Since Herschel is from a very different time, he says things that would today be considered wildly inappropriate, like that someone who doesn't throw a punch in a fight has "polio arm" and that disagreeable women must be menstruating. Jealous of Herschel's success, Ben uses his great-grandfather's backwards beliefs to destroy his newfound pickle fame. At first, it backfires and Herschel only becomes more beloved by right-wing crowds. But when he goes too far, all sides turn their back on him. Without spoiling too much, by the end of the film you'll find yourself saying "how the hell did we get here?"

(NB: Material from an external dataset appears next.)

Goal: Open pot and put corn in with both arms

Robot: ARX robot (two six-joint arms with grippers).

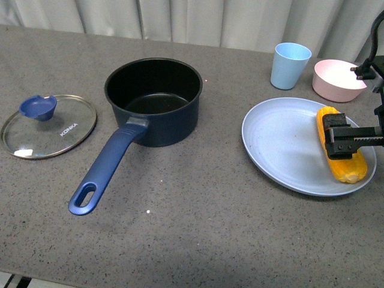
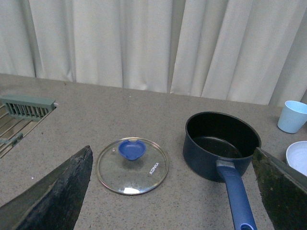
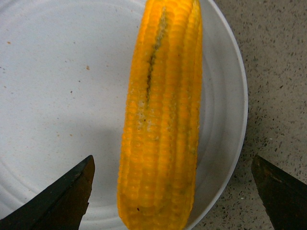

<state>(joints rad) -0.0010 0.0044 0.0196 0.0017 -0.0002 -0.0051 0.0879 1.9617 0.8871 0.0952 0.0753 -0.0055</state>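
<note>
The right gripper (image 1: 343, 138) hangs over the corn (image 1: 347, 169) and covers the cob's middle band, and its arm runs off the picture's edge behind it. In the right wrist view the cob's end farthest from the fingers (image 3: 62, 201) is cut off. Nearest the left gripper (image 2: 171, 153), the pot (image 2: 218, 143) handle's loop is clipped by the frame

We see lid (image 1: 48, 129) left of pot (image 1: 174, 129); plate (image 1: 282, 141) right of pot, corn (image 1: 347, 168) on it; cup (image 1: 290, 66), bowl (image 1: 336, 84) behind plate, bowl right of cup.
</note>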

It makes for an interesting parody of the whiplash of modern culture, wherein someone goes viral, becomes a beloved figure, is found to have problematic views, is so-called "canceled," and then finds support from a group of people who specialize supporting people who say offensive things. But that aspect of An American Pickle feels disconnected from the part that is interested in exploring Jewish identity. Screenwriter Rich seemed more interested in the former, while Rogen seems more interested in the latter. Like many millennial and Gen Z Jews, Rogen seems to be going through a period of exploring what his Jewish identity means to him.
In an interview with Haaretz, Rogen called it "the most Jewish movie I've ever made" and reflected on how, two days before the film started shooting in Pittsburgh, the Tree of Life shooting happened, bringing into focus why making the film was important. It felt like some of the reasons Rogen wanted to make the movie got lost amidst Herschel and Ben's rivalry that leads them down a path of mutual self-destruction. The source material that made the movie possible in the first place, may have dragged it down in the end.
Despite its flaws, An American Pickle is still enjoyable, with enough real laughs to make you forget about the world for five minutes. And Rogen as Herschel is some of his best acting in a long time.
In case you're wondering, there are several Pittsburgh sites visible, including Downtown, the Allegheny Cemetery, Butler Street, and the East End Food Co-op. In one of the most Jewish jokes of all, Herschel asks if Jonas Salk, the University of Pittsburgh scientist who invented the polio vaccine, was Jewish. He pumps his fist in excitement upon learning that yes, he was.